### Activity
The entire listing below should be output exactly as it stands.
>>>>>
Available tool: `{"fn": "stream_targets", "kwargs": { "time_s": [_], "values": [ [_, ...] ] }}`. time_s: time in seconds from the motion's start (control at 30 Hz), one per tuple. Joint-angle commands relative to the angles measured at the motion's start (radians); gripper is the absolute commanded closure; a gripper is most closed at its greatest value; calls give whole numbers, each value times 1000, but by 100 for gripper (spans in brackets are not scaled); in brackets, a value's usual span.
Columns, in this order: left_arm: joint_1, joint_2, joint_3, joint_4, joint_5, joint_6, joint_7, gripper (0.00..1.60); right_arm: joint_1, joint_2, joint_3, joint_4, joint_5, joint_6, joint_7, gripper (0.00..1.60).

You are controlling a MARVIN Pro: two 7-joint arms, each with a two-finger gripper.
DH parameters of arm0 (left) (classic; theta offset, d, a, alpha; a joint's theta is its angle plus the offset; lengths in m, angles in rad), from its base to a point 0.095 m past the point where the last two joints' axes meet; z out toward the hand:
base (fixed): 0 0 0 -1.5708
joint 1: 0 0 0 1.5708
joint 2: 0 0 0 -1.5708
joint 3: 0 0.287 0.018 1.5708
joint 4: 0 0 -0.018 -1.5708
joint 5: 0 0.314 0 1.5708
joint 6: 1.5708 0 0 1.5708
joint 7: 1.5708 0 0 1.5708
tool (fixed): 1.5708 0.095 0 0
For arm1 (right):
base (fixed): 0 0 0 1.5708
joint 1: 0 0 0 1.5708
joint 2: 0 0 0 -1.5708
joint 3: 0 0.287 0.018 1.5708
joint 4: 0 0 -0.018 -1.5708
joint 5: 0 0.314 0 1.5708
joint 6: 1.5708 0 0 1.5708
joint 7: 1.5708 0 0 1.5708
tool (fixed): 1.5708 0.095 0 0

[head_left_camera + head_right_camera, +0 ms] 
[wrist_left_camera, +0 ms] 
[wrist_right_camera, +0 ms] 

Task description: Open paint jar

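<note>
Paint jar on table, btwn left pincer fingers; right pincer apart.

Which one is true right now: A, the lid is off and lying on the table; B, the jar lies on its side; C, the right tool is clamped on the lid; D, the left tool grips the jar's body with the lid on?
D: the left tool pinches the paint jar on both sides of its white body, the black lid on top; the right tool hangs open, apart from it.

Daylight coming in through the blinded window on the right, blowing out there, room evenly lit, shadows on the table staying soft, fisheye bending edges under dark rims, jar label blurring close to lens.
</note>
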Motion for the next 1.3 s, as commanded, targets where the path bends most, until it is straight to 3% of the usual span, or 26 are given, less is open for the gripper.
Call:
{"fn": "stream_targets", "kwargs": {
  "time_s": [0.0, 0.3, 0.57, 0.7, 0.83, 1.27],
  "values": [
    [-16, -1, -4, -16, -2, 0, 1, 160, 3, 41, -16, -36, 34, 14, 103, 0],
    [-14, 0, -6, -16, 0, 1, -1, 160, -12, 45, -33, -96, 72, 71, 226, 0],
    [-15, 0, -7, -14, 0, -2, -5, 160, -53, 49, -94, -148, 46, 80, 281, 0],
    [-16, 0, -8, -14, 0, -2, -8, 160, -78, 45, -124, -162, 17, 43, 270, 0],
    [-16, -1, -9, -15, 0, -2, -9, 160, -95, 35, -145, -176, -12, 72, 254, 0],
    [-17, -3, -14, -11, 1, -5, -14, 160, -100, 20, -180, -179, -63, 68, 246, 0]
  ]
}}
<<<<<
### Result for this exercise
Available tool: `{"fn": "stream_targets", "kwargs": { "time_s": [_], "values": [ [_, ...] ] }}`. time_s: time in seconds from the motion's start (control at 30 Hz), one per tuple. Joint-angle commands relative to the angles measured at the motion's start (radians); gripper is the absolute commanded closure; a gripper is most closed at its greatest value; calls give whole numbers, each value times 1000, but by 100 for gripper (spans in brackets are not scaled); in brackets, a value's usual span.
Columns, in this order: left_arm: joint_1, joint_2, joint_3, joint_4, joint_5, joint_6, joint_7, gripper (0.00..1.60); right_arm: joint_1, joint_2, joint_3, joint_4, joint_5, joint_6, joint_7, gripper (0.00..1.60).

You are controlling a MARVIN Pro: two 7-joint arms, each with a two-finger gripper.
DH parameters of arm0 (left) (classic; theta offset, d, a, alpha; a joint's theta is its angle plus the offset; lengths in m, angles in rad), from its base to a point 0.095 m past the point where the last two joints' axes meet; z out toward the hand:
base (fixed): 0 0 0 -1.5708
joint 1: 0 0 0 1.5708
joint 2: 0 0 0 -1.5708
joint 3: 0 0.287 0.018 1.5708
joint 4: 0 0 -0.018 -1.5708
joint 5: 0 0.314 0 1.5708
joint 6: 1.5708 0 0 1.5708
joint 7: 1.5708 0 0 1.5708
tool (fixed): 1.5708 0.095 0 0
For arm1 (right):
base (fixed): 0 0 0 1.5708
joint 1: 0 0 0 1.5708
joint 2: 0 0 0 -1.5708
joint 3: 0 0.287 0.018 1.5708
joint 4: 0 0 -0.018 -1.5708
joint 5: 0 0.314 0 1.5708
joint 6: 1.5708 0 0 1.5708
joint 7: 1.5708 0 0 1.5708
tool (fixed): 1.5708 0.095 0 0

[head_left_camera + head_right_camera, +0 ms] 
[wrist_left_camera, +0 ms] 
[wrist_right_camera, +0 ms] 

Task description: Open paint jar

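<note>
Paint jar on table, btwn left pincer fingers; right pincer apart.

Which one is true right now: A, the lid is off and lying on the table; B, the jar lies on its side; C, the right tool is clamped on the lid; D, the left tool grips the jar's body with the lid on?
D: the left tool pinches the paint jar on both sides of its white body, the black lid on top; the right tool hangs open, apart from it.

Daylight coming in through the blinded window on the right, blowing out there, room evenly lit, shadows on the table staying soft, fisheye bending edges under dark rims, jar label blurring close to lens.
</note>
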Motion for the next 1.3 s, as commanded, targets where the path bends most, until it is straight to 3% of the usual span, or 26 are given, less is open for the gripper.
Call:
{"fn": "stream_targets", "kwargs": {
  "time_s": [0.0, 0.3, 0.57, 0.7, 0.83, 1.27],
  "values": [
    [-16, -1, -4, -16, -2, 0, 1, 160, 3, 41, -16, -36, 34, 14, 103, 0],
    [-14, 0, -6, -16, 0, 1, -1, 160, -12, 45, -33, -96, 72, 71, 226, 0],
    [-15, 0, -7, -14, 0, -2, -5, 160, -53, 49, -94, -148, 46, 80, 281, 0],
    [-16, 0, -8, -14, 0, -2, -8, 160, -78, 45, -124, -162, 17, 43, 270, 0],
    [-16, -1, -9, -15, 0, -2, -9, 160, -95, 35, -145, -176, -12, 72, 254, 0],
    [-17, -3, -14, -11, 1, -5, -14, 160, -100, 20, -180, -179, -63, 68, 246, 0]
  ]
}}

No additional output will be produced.